▸ ABOUT THIS EXERCISE: Write the records out again, keeping each line exactly as it is.

────────────────

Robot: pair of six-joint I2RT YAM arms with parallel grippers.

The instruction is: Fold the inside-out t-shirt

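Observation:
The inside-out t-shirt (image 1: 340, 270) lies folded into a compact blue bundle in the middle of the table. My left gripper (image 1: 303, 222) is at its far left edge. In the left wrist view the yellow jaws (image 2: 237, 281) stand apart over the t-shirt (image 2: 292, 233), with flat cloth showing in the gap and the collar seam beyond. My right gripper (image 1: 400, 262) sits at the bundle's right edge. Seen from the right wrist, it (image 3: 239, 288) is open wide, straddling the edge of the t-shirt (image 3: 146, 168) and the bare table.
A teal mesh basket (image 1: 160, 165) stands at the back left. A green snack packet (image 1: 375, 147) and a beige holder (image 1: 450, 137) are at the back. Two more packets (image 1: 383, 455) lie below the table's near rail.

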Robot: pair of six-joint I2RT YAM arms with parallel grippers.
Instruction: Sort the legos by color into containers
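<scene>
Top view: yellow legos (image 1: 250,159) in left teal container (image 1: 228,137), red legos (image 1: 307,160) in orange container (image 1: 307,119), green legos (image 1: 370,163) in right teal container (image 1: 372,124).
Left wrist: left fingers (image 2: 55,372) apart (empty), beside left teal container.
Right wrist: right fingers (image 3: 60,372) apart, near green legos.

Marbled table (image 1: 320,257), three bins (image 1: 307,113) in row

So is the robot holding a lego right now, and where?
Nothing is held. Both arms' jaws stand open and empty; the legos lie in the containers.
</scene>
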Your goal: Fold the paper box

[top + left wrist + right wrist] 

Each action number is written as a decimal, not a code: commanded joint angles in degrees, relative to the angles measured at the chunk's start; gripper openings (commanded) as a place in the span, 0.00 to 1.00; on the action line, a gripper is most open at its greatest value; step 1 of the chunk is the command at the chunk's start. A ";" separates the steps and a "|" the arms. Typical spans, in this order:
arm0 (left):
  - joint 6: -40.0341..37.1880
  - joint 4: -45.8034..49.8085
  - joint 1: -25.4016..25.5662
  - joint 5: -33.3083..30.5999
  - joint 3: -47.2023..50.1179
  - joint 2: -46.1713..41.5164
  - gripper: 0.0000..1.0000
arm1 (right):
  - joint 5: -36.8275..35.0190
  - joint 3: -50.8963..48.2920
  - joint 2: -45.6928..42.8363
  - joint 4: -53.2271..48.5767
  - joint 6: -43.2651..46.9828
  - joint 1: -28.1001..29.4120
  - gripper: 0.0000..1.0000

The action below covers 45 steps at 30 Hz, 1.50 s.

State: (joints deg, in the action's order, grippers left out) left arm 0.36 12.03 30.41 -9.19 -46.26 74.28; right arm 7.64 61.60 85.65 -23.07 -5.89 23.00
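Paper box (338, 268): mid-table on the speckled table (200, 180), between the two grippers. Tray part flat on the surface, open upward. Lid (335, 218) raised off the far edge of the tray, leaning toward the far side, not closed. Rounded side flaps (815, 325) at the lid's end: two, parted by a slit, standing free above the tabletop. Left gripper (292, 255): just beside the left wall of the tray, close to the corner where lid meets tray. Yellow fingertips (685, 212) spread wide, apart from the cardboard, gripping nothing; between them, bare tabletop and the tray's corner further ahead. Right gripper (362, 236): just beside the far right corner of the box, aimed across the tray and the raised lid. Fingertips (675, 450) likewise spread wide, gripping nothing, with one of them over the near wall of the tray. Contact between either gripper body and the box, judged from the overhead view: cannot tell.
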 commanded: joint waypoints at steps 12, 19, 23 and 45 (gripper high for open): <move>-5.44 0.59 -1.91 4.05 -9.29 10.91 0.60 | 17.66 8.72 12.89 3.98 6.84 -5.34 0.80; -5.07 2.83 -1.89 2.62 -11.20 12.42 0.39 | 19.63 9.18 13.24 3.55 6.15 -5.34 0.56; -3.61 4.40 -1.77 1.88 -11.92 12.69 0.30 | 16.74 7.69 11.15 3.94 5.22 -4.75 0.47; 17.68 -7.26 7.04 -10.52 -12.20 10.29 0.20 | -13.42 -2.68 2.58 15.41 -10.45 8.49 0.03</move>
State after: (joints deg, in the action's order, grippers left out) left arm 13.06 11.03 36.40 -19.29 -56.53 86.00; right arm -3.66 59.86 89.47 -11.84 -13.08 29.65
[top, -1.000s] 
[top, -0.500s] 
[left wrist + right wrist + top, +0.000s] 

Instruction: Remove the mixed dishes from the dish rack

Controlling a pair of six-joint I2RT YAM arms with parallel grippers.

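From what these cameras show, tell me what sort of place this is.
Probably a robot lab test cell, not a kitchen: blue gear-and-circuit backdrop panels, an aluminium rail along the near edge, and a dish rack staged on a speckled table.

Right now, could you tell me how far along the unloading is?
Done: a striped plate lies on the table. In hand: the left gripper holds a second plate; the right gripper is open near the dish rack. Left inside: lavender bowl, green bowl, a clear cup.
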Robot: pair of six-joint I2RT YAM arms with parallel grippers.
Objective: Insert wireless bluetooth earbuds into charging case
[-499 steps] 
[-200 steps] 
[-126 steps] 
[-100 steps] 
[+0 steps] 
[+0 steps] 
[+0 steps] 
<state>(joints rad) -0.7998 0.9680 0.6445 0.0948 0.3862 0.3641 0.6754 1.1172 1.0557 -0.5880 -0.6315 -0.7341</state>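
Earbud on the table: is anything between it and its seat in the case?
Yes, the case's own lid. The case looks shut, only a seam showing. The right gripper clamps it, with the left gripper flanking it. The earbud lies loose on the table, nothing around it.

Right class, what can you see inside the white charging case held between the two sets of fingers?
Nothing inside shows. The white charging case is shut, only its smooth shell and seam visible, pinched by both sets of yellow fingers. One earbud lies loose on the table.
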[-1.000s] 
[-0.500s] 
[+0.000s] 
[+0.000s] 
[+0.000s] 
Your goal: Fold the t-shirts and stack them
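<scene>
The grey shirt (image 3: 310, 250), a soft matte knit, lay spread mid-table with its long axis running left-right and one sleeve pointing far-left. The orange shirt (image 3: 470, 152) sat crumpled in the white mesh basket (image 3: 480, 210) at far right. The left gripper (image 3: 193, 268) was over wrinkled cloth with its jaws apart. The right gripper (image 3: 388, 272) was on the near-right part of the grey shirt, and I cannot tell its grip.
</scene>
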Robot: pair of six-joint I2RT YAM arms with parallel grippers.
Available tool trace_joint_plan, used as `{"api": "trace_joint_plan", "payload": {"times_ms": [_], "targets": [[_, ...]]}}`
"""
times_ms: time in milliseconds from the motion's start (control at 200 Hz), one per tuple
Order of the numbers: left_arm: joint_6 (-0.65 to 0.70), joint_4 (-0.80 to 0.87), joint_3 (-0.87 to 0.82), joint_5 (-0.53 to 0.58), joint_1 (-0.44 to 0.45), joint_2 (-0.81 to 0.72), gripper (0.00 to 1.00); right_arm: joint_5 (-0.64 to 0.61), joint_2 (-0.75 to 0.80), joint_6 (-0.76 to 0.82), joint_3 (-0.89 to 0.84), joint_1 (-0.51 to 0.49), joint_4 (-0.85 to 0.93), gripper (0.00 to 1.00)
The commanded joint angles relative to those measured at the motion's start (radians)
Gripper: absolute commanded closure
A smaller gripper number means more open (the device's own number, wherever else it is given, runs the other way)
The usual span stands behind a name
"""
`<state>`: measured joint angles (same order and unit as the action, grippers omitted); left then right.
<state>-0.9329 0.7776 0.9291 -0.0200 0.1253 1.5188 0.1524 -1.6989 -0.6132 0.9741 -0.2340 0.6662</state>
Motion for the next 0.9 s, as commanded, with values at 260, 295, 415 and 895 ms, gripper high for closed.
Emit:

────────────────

▸ SOLVED EXERCISE:
Robot: pair of six-joint I2RT YAM arms with parallel grippers.

The instruction is: Fold the inside-out t-shirt

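Observation:
The inside-out t-shirt (image 1: 340, 270) lies folded into a compact blue bundle in the middle of the table. My left gripper (image 1: 303, 222) is at its far left edge. In the left wrist view the yellow jaws (image 2: 237, 281) stand apart over the t-shirt (image 2: 292, 233), with flat cloth showing in the gap and the collar seam beyond. My right gripper (image 1: 400, 262) sits at the bundle's right edge. Seen from the right wrist, it (image 3: 239, 288) is open wide, straddling the edge of the t-shirt (image 3: 146, 168) and the bare table.
A teal mesh basket (image 1: 160, 165) stands at the back left. A green snack packet (image 1: 375, 147) and a beige holder (image 1: 450, 137) are at the back. Two more packets (image 1: 383, 455) lie below the table's near rail.
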
Robot: pair of six-joint I2RT YAM arms with parallel grippers.
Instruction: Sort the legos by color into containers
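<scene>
Top view: yellow legos (image 1: 250,159) in left teal container (image 1: 228,137), red legos (image 1: 307,160) in orange container (image 1: 307,119), green legos (image 1: 370,163) in right teal container (image 1: 372,124).
Left wrist: left fingers (image 2: 55,372) apart (empty), beside left teal container.
Right wrist: right fingers (image 3: 60,372) apart, near green legos.

Marbled table (image 1: 320,257), three bins (image 1: 307,113) in row

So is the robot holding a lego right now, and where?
Nothing is held. Both arms' jaws stand open and empty; the legos lie in the containers.
</scene>
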Your goal: Fold the paper box

[top + left wrist + right wrist] 

Each action number is written as a decimal, not a code: commanded joint angles in degrees, relative to the angles measured at the chunk's start; gripper openings (commanded) as a place in the span, 0.00 to 1.00; on the action line, a gripper is most open at its greatest value; step 1 of the chunk is the command at the chunk's start. A ";" separates the steps and a "|" the arms. Typical spans, in this order:
arm0 (left):
  - joint 6: -40.0341..37.1880
  - joint 4: -45.8034..49.8085
  - joint 1: -25.4016..25.5662
  - joint 5: -33.3083..30.5999
  - joint 3: -47.2023..50.1179
  - joint 2: -46.1713..41.5164
  - gripper: 0.0000..1.0000
arm1 (right):
  - joint 5: -36.8275..35.0190
  - joint 3: -50.8963..48.2920
  - joint 2: -45.6928..42.8363
  - joint 4: -53.2271..48.5767
  - joint 6: -43.2651..46.9828
  - joint 1: -28.1001..29.4120
  - gripper: 0.0000..1.0000

The action below covers 45 steps at 30 Hz, 1.50 s.

State: (joints deg, in the action's order, grippers left out) left arm 0.36 12.03 30.41 -9.19 -46.26 74.28; right arm 7.64 61.60 85.65 -23.07 -5.89 23.00
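Paper box (338, 268): mid-table on the speckled table (200, 180), between the two grippers. Tray part flat on the surface, open upward. Lid (335, 218) raised off the far edge of the tray, leaning toward the far side, not closed. Rounded side flaps (815, 325) at the lid's end: two, parted by a slit, standing free above the tabletop. Left gripper (292, 255): just beside the left wall of the tray, close to the corner where lid meets tray. Yellow fingertips (685, 212) spread wide, apart from the cardboard, gripping nothing; between them, bare tabletop and the tray's corner further ahead. Right gripper (362, 236): just beside the far right corner of the box, aimed across the tray and the raised lid. Fingertips (675, 450) likewise spread wide, gripping nothing, with one of them over the near wall of the tray. Contact between either gripper body and the box, judged from the overhead view: cannot tell.
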 commanded: joint waypoints at steps 12, 19, 23 and 45 (gripper high for open): <move>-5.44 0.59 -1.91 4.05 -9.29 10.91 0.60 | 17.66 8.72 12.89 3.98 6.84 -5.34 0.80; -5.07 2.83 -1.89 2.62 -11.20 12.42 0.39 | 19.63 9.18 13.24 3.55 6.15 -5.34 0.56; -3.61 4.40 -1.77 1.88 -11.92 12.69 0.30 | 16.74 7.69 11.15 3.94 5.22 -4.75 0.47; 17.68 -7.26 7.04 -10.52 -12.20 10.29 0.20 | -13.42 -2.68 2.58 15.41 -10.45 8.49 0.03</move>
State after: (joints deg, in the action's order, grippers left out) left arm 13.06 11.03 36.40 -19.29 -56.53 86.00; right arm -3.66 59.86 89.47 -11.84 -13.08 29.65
[top, -1.000s] 
[top, -0.500s] 
[left wrist + right wrist + top, +0.000s] 

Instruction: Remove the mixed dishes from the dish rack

Controlling a pair of six-joint I2RT YAM arms with parallel grippers.

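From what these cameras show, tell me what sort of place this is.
Probably a robot lab test cell, not a kitchen: blue gear-and-circuit backdrop panels, an aluminium rail along the near edge, and a dish rack staged on a speckled table.

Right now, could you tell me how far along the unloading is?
Done: a striped plate lies on the table. In hand: the left gripper holds a second plate; the right gripper is open near the dish rack. Left inside: lavender bowl, green bowl, a clear cup.
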Robot: pair of six-joint I2RT YAM arms with parallel grippers.
Objective: Insert wireless bluetooth earbuds into charging case
[-499 steps] 
[-200 steps] 
[-126 steps] 
[-100 steps] 
[+0 steps] 
[+0 steps] 
[+0 steps] 
<state>(joints rad) -0.7998 0.9680 0.6445 0.0948 0.3862 0.3641 0.6754 1.1172 1.0557 -0.5880 -0.6315 -0.7341</state>
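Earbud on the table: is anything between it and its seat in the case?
Yes, the case's own lid. The case looks shut, only a seam showing. The right gripper clamps it, with the left gripper flanking it. The earbud lies loose on the table, nothing around it.

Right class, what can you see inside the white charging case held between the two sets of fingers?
Nothing inside shows. The white charging case is shut, only its smooth shell and seam visible, pinched by both sets of yellow fingers. One earbud lies loose on the table.
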[-1.000s] 
[-0.500s] 
[+0.000s] 
[+0.000s] 
[+0.000s] 
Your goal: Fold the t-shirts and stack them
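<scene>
The grey shirt (image 3: 310, 250), a soft matte knit, lay spread mid-table with its long axis running left-right and one sleeve pointing far-left. The orange shirt (image 3: 470, 152) sat crumpled in the white mesh basket (image 3: 480, 210) at far right. The left gripper (image 3: 193, 268) was over wrinkled cloth with its jaws apart. The right gripper (image 3: 388, 272) was on the near-right part of the grey shirt, and I cannot tell its grip.
</scene>
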Robot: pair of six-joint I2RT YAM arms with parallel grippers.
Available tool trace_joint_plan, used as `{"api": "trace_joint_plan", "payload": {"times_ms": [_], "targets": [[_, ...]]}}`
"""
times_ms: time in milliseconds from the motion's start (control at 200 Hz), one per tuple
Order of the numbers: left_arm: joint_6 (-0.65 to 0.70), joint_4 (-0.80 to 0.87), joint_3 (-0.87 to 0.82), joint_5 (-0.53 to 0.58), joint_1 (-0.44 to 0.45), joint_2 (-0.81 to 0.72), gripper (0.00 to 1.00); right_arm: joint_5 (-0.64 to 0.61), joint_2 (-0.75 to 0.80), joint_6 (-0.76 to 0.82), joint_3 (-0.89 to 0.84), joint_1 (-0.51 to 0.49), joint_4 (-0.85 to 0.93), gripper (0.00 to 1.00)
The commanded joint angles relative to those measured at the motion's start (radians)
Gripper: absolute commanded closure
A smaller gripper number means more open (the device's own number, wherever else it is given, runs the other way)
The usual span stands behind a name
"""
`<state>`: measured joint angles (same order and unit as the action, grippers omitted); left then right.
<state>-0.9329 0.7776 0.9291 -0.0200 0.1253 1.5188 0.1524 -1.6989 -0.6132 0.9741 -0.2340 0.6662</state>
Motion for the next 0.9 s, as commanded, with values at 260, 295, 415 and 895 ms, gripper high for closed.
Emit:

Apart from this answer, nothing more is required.